— WHAT TO DO —
Copy every line in the records below that contains the word "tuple".

[Collection entries]
○ ○ ○ ○ ○

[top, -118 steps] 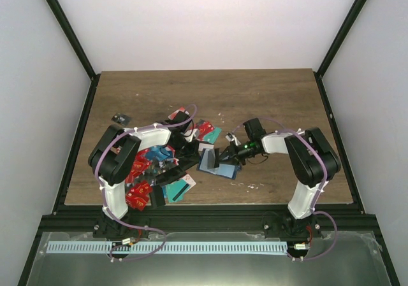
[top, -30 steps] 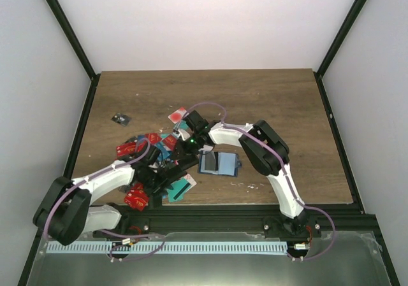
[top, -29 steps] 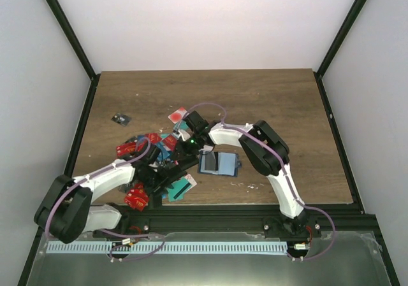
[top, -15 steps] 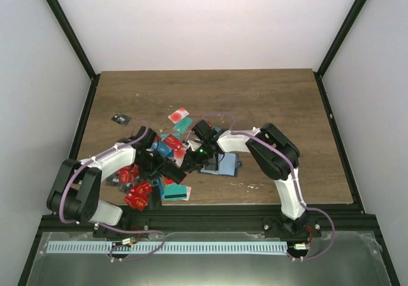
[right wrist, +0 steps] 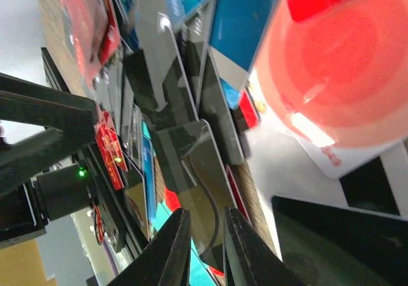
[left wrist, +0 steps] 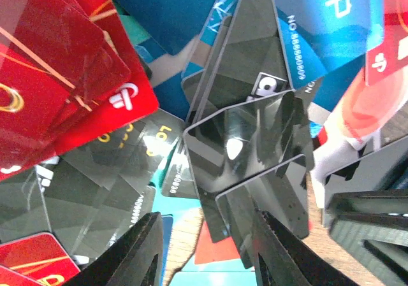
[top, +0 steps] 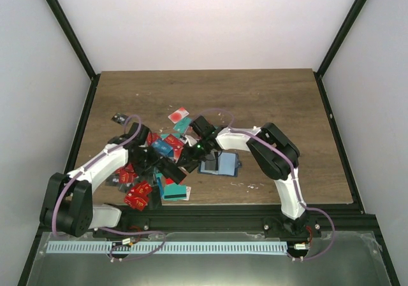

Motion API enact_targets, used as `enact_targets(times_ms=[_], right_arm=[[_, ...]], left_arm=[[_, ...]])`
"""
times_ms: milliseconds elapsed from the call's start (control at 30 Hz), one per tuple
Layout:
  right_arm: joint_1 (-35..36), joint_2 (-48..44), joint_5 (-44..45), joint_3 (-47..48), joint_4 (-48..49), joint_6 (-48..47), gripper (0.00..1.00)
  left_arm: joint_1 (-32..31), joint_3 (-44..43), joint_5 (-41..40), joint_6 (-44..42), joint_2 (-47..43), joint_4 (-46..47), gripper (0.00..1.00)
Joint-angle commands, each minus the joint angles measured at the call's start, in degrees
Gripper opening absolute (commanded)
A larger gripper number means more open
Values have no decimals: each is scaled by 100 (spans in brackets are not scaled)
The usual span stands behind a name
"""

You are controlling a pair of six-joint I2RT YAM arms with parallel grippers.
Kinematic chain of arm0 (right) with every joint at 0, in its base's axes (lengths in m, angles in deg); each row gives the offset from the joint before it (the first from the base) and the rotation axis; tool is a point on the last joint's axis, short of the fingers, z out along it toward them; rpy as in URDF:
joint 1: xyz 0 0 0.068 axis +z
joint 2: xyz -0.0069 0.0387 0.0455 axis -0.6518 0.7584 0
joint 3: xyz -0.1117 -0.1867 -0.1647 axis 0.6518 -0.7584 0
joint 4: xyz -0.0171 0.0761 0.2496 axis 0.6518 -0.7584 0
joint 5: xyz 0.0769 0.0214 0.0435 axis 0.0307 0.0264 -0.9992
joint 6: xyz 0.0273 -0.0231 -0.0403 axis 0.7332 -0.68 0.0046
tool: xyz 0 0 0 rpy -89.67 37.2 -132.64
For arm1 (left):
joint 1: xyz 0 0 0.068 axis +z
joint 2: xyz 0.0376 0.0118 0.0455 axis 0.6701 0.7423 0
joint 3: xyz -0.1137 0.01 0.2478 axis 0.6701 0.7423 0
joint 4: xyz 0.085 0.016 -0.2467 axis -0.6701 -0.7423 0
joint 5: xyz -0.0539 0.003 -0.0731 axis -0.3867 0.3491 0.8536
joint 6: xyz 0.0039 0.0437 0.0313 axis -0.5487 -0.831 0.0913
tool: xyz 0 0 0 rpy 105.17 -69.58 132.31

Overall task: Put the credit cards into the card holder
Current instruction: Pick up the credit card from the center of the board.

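The credit cards (top: 167,147) lie in a loose heap left of centre: red, teal, blue and black. The dark blue card holder (top: 220,164) lies flat just right of the heap. My left gripper (top: 167,166) hangs low over the heap, and my right gripper (top: 186,158) comes in from the holder's side, the two almost touching. In the left wrist view the left gripper (left wrist: 207,254) is open above overlapping black cards (left wrist: 245,139). In the right wrist view the right gripper (right wrist: 205,248) stands narrowly open over a glossy black card (right wrist: 204,171), with nothing clamped.
A pink-and-white card (top: 180,115) lies alone behind the heap. A small black item (top: 118,118) sits far left. Red cards (top: 137,193) and a teal card (top: 177,192) lie near the front edge. Black frame rails border the table.
The left arm has swung up from the front edge into the heap and its jaws have widened. The right gripper has slid a little back and left over the cards.
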Motion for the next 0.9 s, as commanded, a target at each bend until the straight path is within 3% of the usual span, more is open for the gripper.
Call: enact_targets(times_ms=[0,300,867], right_arm=[[17,28,107,360,-1,-18,17],[12,377,-102,712,246,-66,17],[12,1238,-298,975,390,-113,17]], left_arm=[[115,194,-30,-401,-72,404,42],[359,762,287,-592,1,1493,41],[442,1241,326,-605,238,2376,21]])
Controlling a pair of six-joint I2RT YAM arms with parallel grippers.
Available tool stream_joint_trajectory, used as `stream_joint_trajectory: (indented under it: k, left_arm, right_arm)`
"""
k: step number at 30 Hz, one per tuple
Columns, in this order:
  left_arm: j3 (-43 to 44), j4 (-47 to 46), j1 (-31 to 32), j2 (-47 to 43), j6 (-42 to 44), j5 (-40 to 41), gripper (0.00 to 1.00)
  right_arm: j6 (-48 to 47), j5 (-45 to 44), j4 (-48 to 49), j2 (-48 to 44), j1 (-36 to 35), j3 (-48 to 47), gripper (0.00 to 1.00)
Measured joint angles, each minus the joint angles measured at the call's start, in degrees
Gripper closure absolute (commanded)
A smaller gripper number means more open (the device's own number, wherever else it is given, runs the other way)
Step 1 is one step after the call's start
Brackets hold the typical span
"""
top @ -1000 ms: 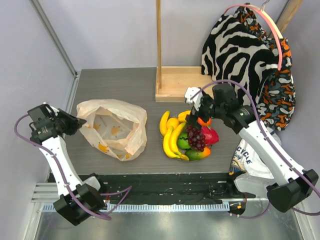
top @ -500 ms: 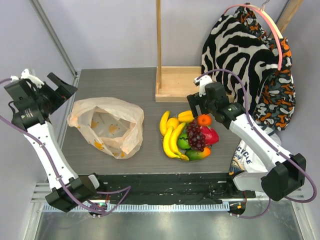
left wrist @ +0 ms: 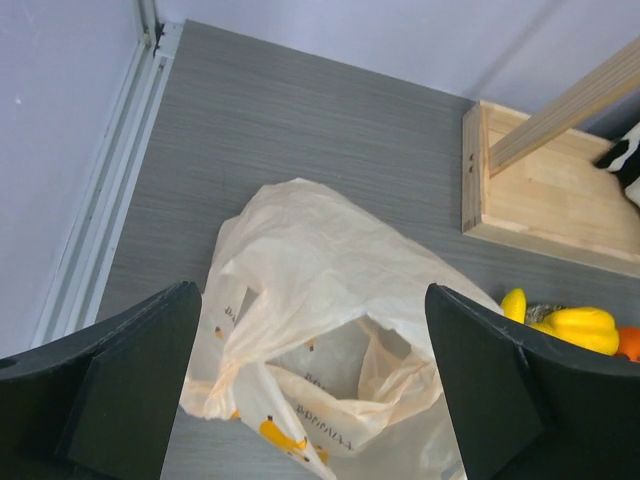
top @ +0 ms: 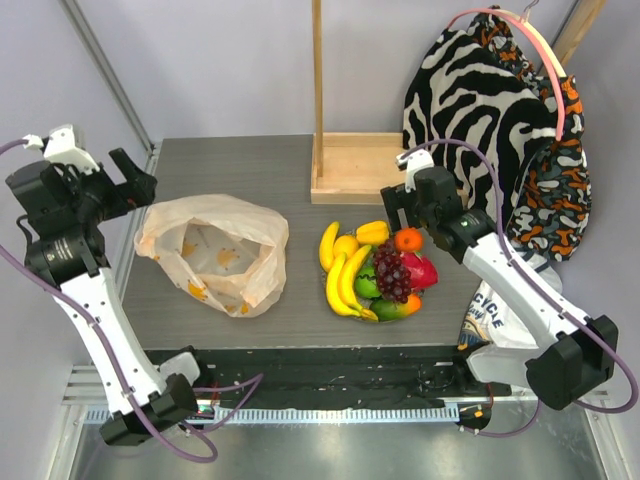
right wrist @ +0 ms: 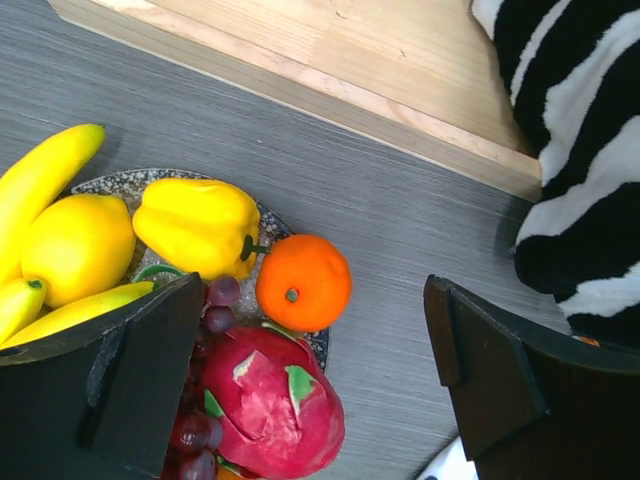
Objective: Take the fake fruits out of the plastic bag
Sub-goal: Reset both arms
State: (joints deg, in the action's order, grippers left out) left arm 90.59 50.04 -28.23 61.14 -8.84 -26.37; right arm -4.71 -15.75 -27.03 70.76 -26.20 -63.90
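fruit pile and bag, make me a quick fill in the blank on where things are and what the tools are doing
1. In the top view, the fruits are heaped on a speckled plate to the ____ of the plastic bag.
2. On the plate, the orange lies next to a yellow ____.
3. The left tool and the right tool are both ____ and hold nothing.

Missing words: right; pepper; open
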Motion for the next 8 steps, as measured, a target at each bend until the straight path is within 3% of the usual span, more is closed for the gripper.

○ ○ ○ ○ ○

— RESULT OF THE EXERCISE —
times_ms: milliseconds elapsed from the call's start (control at 30 Hz), one per tuple
k: step number at 30 Hz, one per tuple

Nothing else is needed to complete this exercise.